V COMME VISAGES de femmes.

La femme aux cent visages. Jean-Daniel Pollet, 1968, 10 minutes.

Ce pourrait être un exercice de style. Ce pourrait n’être qu’un exercice de style. Mais rarement un film aussi court aura posé autant de question, suscité autant de réflexions, fait surgir autant de pensées.

Un hommage à la peinture ? Aux peintres ? Même si aucun n’est nommé. Ce film n’est pourtant pas un jeu de devinette. Tant pis si l’on ne reconnait pas les tableaux, si l’on ignore les artistes. Il ne s’agit aucunement de tester l’étendue de son savoir, de sa culture picturale. D’ailleurs beaucoup de ces tableaux sont ici méconnaissables. Non identifiables. Tout simplement parce qu’ils sont filmés. Parce qu’ils sont le résultat d’un filmage. Au banc titre – c’est classique – avec les mouvements de caméra adéquats, des zooms avant pour opérer des recadrages, pour isoler une partie du tableau, jusqu’au gros plan, au très gros plan. Nous n’avons jamais affaire à la totalité du tableau. Aucun n’est donné à voir dans son ensemble.

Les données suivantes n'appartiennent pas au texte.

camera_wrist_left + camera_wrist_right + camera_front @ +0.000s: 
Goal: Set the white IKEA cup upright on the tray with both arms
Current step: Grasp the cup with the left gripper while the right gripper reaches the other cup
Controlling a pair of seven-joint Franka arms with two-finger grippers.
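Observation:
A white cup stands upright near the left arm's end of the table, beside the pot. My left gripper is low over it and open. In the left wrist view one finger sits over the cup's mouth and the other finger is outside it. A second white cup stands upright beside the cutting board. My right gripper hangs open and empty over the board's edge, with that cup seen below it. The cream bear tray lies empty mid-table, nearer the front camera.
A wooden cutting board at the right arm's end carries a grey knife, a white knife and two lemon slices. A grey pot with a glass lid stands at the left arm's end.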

Ce qui est filmé, ce ne sont pas des tableaux. Nous ne sommes plus dans le domaine de la peinture. Le film est en noir et blanc. Il n’y a pas de peinture en noir et blanc. Sauf peut-être chez Malevitch avec « Carré noir sur fond blanc » et « Carré blanc sur fond blanc ». Mais justement, il ne s’agit pas d’une figure humaine. Il n’y a que le cinéma, après la photographie et le dessin, qui peut donner à voir des visages en noir et blanc. S’agissant de visages issus de tableaux, le noir et blanc est forcément scandaleux. En première approche, le projet de film consiste à filmer des visages de femmes figurant dans des tableaux de peintres depuis l’antiquité jusqu’à l’époque moderne. Mais un visage de femme n’est jamais en noir et blanc. Pas plus dans la peinture que dans la vie courante. Peut-être pour nous dire qu’une fois filmés, ces visages peints, ces fragments de tableaux, ne sont plus de la peinture. Mais simplement du cinéma.

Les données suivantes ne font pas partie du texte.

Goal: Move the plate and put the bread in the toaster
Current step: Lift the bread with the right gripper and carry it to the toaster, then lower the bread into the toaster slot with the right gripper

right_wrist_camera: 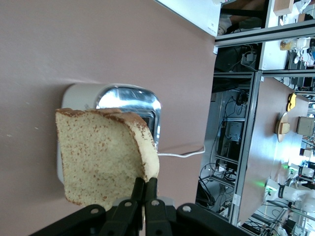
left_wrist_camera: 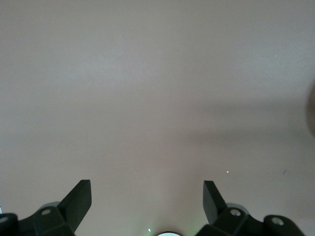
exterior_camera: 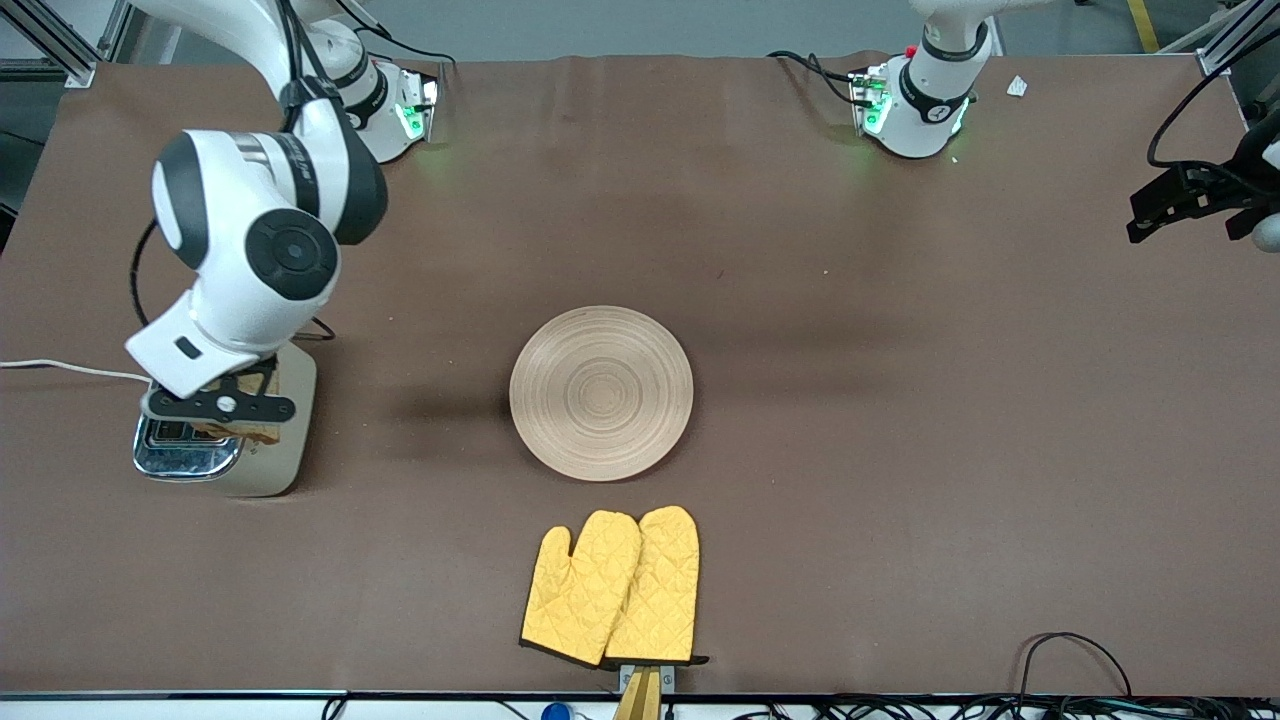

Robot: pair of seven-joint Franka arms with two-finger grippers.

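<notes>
My right gripper is shut on the bread, a brown speckled slice, and holds it just above the toaster at the right arm's end of the table. In the right wrist view the fingers pinch the bread at a crust corner, with the toaster's chrome top under it. The wooden plate lies bare at the table's middle. My left gripper is open and empty, up over the left arm's end of the table; its wrist view shows only bare table.
A pair of yellow oven mitts lies nearer the front camera than the plate. The toaster's white cord runs off the table's end and also shows in the right wrist view. Cables lie along the front edge.
</notes>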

Du cinéma qui sait parfaitement utiliser les possibilités du cinéma. Des mouvements de caméra qui animent des images fixes. Un commentaire qui part des images (sans jamais les décrire) pour aller au-delà des images. Un commentaire qui ne renvoie surtout pas à l’histoire de l’art. Un commentaire qui est simplement un hommage à la femme, à travers la multiplicité des visages, des formes des yeux, de la bouche, du nez ou du front dans leur infinie variété. La femme une et multiple. Et dans ces mouvements de caméras qui cadrent et recadrent des visages de femmes, le commentaire donne à penser la beauté des visages des femmes.

Mais ce n’est pas tout. Il y a aussi une musique. Une musique qui peut, elle, être identifiée. Qui doit être identifiée. Il s’agit de la musique composée par Antoine Duhamel pour le film de Jean-Luc Godard, Pierrot le fou. Et là, on devrait aussi crier au scandale. A-t-on affaire à un détournement d’une musique de film existante ? Utilisée, réutilisée à contre-emploi ? A moins que cet emprunt soit en fait un hommage au cinéma de Godard – c’est-à-dire au cinéma dans son ensemble. En même temps que l’explicitation du sens profond du film dont elle est extraite.

Pierrot le fou un film sur la femme et ses multiples visages.